Social Commentary. My "Me Too" Moment.
My most egregious “Me Too” moment, that is.
I recently watched Clinton’s infamous interviews on the Today Show and Steven Colbert. I listened to the master communicator deflect and avoid owning his inappropriate sexual behavior. But the bottom line is that he was (and probably still is) a serial sexual harasser and I voted for him TWICE.
Before the “Me Too” movement, it was easy for me focus on his politics and look the other way at his peccadillos. The Christian Right did the same thing when they voted for Trump in the last election…I get it, I am just as guilty.
Unfortunately, this movement has caused me to relive my own sexual harassment. As a woman pioneer, I was harassed a lot at work. Much of it was intended to demean me and “prove” that women did not belong. I joined the workforce in the nascent days of sexual harassment, when the concept was just being created by feminists. Fortunately, it is no longer just a concept, it is now against the law.

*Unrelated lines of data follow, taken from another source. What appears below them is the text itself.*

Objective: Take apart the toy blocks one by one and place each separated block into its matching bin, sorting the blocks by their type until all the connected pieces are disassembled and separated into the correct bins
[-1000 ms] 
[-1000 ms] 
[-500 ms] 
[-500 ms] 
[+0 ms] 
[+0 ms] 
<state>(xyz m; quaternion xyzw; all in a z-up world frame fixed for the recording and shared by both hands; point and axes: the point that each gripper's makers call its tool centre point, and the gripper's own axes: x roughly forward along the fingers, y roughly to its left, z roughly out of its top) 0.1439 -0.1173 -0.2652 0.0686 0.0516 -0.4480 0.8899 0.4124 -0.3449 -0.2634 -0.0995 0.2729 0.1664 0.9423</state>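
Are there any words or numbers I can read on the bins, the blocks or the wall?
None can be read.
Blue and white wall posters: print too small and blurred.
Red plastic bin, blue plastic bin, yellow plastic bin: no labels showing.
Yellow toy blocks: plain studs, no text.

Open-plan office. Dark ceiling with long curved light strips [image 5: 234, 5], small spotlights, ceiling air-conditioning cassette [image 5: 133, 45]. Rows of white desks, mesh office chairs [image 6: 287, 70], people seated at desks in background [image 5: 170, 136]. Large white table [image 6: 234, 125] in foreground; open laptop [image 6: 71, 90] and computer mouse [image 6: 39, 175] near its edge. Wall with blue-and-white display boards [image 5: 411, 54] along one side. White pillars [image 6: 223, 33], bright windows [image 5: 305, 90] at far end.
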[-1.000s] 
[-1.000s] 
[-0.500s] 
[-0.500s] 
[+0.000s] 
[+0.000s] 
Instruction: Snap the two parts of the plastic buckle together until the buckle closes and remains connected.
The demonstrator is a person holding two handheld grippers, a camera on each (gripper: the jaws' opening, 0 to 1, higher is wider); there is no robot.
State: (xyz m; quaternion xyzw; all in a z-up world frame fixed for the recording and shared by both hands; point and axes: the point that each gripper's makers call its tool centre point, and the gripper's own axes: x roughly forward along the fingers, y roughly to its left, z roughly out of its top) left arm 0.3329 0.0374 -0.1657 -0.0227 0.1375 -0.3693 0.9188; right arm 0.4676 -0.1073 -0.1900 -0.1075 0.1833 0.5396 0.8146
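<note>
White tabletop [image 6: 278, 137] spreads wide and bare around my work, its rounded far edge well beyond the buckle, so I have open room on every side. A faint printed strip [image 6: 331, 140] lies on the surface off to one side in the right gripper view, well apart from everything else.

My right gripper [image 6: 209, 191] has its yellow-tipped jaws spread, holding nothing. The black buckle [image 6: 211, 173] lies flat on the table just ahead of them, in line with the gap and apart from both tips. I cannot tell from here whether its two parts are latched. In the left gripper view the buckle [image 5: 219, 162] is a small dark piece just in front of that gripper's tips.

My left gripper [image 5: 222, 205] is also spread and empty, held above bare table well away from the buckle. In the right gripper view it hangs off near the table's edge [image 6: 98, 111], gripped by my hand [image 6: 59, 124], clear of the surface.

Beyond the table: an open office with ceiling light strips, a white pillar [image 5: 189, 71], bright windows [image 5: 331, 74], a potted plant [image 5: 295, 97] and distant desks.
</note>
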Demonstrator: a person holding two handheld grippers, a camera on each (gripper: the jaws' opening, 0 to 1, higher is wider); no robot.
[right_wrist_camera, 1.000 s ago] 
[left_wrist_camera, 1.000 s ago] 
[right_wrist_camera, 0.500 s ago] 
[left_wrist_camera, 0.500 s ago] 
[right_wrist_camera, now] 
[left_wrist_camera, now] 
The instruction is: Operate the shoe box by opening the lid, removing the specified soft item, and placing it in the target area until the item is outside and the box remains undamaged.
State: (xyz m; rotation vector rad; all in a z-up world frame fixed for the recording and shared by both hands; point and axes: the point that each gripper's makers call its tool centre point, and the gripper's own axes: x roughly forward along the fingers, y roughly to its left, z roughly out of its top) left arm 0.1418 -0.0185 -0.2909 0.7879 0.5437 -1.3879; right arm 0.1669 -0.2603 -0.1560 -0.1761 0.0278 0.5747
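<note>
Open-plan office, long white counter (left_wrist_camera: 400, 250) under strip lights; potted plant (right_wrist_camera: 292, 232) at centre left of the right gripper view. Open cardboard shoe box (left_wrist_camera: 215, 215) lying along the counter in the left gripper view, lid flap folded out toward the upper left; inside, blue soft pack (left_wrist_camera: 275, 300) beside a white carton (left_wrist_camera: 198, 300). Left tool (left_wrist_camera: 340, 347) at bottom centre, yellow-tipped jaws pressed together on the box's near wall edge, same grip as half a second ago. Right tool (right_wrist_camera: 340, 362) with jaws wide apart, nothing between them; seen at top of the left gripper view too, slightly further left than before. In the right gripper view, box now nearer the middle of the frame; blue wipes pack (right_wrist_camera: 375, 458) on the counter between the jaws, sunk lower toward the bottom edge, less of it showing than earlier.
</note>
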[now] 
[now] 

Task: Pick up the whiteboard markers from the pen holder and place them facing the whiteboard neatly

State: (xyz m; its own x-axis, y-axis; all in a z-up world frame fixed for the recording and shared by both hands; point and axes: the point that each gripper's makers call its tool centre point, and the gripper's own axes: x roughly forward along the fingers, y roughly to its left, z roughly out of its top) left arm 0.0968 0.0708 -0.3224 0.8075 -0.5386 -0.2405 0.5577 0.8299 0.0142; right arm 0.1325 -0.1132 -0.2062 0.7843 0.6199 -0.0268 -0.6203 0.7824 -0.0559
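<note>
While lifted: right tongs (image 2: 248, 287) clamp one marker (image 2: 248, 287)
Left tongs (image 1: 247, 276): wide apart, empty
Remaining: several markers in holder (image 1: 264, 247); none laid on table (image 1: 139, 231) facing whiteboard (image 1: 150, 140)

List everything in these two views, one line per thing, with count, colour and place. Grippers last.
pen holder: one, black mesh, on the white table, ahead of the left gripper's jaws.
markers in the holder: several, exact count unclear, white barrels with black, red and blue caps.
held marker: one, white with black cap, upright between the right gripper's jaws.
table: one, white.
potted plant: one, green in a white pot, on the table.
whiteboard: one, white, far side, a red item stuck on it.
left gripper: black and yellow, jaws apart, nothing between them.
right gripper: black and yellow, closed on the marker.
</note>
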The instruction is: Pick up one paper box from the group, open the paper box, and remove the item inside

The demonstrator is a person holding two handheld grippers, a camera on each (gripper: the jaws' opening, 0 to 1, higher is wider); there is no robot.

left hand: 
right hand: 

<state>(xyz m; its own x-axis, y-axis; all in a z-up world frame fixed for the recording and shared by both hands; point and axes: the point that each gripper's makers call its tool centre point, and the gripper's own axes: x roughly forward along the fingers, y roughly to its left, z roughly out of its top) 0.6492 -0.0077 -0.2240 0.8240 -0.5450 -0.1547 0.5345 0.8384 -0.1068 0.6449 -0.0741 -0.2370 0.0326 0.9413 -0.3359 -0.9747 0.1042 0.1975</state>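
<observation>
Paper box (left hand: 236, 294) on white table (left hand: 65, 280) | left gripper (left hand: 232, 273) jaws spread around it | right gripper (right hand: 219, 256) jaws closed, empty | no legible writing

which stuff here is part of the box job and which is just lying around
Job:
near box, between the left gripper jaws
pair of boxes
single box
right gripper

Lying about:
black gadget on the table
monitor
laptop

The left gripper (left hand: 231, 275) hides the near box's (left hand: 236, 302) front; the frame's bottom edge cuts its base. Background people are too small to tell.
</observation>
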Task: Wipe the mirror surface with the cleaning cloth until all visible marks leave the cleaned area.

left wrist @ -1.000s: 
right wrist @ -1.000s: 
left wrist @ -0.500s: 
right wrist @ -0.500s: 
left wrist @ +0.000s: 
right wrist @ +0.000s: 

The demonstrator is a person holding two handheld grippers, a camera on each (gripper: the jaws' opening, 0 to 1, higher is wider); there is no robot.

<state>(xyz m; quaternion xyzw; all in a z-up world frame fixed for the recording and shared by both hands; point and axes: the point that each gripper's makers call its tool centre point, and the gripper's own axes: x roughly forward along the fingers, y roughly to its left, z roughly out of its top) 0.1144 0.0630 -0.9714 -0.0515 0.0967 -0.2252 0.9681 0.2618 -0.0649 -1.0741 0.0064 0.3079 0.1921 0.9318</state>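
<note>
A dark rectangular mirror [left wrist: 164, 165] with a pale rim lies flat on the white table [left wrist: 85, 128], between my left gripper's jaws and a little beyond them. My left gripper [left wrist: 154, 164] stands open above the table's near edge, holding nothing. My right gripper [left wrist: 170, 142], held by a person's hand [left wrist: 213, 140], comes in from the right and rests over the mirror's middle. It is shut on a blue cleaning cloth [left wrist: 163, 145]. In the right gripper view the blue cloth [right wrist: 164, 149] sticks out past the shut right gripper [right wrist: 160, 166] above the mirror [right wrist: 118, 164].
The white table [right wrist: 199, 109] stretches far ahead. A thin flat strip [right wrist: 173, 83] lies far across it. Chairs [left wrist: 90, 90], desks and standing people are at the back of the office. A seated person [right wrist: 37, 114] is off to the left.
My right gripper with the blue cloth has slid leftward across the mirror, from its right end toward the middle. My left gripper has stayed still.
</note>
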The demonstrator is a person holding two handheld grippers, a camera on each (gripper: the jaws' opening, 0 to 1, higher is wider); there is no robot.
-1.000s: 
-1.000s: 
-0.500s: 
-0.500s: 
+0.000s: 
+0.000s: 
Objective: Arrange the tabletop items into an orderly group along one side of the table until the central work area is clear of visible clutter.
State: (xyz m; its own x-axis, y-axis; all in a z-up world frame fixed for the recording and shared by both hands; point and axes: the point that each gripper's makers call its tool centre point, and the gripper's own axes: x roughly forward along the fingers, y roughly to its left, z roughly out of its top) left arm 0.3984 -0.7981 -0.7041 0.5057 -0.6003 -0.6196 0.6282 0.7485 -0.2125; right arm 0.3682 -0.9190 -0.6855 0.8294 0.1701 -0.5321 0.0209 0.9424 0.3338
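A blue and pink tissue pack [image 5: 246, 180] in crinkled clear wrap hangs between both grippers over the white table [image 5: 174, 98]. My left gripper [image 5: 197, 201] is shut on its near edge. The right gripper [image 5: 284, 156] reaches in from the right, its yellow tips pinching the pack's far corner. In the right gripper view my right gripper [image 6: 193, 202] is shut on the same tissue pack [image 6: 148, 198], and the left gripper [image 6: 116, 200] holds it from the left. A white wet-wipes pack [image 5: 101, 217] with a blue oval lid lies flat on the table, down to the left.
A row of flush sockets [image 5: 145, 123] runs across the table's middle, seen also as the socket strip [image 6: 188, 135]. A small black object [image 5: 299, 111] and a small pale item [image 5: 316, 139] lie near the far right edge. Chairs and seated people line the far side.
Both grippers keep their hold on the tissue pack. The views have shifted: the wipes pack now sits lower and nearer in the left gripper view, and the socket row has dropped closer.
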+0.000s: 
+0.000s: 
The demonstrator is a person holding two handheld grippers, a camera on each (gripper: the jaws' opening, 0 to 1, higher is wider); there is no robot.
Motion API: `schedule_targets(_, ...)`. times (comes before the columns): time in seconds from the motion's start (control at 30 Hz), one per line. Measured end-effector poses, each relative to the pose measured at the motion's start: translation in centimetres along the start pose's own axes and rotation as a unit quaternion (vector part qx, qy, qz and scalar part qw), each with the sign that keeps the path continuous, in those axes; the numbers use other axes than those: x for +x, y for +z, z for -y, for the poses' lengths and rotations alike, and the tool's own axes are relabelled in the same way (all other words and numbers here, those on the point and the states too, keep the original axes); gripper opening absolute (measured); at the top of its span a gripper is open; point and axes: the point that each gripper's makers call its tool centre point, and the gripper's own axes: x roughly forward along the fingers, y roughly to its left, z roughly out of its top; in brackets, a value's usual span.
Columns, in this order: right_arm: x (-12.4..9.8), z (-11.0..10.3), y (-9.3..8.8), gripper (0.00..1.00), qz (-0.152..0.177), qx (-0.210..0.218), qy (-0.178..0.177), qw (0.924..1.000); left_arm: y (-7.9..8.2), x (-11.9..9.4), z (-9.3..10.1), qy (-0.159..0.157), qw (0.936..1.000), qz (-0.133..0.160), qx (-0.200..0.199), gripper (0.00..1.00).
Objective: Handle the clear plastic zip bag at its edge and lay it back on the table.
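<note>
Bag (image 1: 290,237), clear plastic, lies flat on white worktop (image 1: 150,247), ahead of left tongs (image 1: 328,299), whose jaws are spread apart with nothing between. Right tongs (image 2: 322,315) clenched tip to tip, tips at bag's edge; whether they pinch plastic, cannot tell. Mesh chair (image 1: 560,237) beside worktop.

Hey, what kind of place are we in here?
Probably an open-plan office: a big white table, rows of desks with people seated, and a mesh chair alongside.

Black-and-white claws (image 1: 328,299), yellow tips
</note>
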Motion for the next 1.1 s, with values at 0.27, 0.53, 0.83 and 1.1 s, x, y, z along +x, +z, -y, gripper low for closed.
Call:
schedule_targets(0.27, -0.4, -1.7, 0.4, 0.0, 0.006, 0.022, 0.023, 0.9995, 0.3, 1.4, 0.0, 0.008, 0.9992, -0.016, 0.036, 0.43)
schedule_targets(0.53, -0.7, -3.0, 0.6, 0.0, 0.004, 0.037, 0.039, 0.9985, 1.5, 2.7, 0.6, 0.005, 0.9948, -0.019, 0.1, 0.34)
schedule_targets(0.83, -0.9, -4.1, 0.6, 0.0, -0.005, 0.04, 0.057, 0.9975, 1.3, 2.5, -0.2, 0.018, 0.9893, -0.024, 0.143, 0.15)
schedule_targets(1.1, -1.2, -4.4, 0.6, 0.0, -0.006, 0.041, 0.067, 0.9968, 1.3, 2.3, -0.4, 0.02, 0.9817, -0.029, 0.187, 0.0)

I guess my most egregious “Me Too” moment occurred in graduate school. The last step in getting a Ph.D. is to write and defend your dissertation. It usually takes a year to assemble a committee, do the research and defend it. I knew that I had to include the former Chairman of the Department on my committee. I didn’t like him, I thought he was a dirty old man, but given my field of study, there was no escaping including him on my committee. I steeled myself, went into his office and described my dissertation proposal. After I finished, he got up, closed his office door, put his hand on my knee, looked directly into my eyes and told me that I unless I cooperated, I would never get my Ph.D. Disgusted, frightened, and confused, I rushed out of his office. It took me a while to understand what he was asking, and it was particularly surprising because at that time I was married. After crying for several days, I sought the counsel of other female graduates. They explained that all I had to do was let him feel me up for ½ hour…they had all had to do it. I didn’t judge them, I understood. From their perspective it was only ½ hour of their lives, they had worked so hard for over 5 years and didn’t want to lose their chance of getting their Ph.D. Since this was in the 70s, there was no recourse…it was open season on graduate students. But I couldn’t do it, I just couldn’t do it. Eventually, I told a female professor what happened. She smiled and said, “Thank God you are willing to stand up to this.” I had to change my proposal, gather people from different branches of science but the two of us cobbled together a dissertation committee so that I could earn my Ph.D.
I have many other stories, we all do. The “Me Too” movement is shining a light on these dark and ugly secrets. Secrets that we kept because we were ashamed or thought it was our fault or just wanted to put it behind us.
Because of the “Me Too” movement, politicians like Clinton, H W Bush and even the current president cannot be elected without the voters knowing about their behavior. When we open the doors and bring the light in, these cockroaches will go scurrying back into their darkness. So let’s not forget how important this movement is. I would love to hear your stories, let’s keep that door open.